Copy the listing below line for line, starting at its first line and ending with the line that has "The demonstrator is" in it. Add nothing.

*** DATA SHOWN Section Begins ***

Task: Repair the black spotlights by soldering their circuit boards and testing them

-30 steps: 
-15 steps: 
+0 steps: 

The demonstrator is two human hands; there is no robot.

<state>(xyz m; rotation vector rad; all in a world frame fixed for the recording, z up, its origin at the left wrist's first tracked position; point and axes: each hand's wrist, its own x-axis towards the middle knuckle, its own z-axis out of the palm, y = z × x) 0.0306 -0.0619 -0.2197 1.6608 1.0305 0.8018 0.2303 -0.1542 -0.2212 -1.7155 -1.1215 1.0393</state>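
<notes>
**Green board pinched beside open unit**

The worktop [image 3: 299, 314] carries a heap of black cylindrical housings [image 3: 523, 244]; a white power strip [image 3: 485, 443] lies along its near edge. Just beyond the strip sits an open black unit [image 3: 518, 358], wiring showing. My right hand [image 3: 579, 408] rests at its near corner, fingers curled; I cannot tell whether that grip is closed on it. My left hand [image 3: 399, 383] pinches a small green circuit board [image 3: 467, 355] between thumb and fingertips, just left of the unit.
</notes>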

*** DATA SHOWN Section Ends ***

RESULT ▸
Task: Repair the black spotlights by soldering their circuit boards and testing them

-30 steps: 
-15 steps: 
+0 steps: 

The demonstrator is two human hands; there is no robot.

Nothing else goes with this output.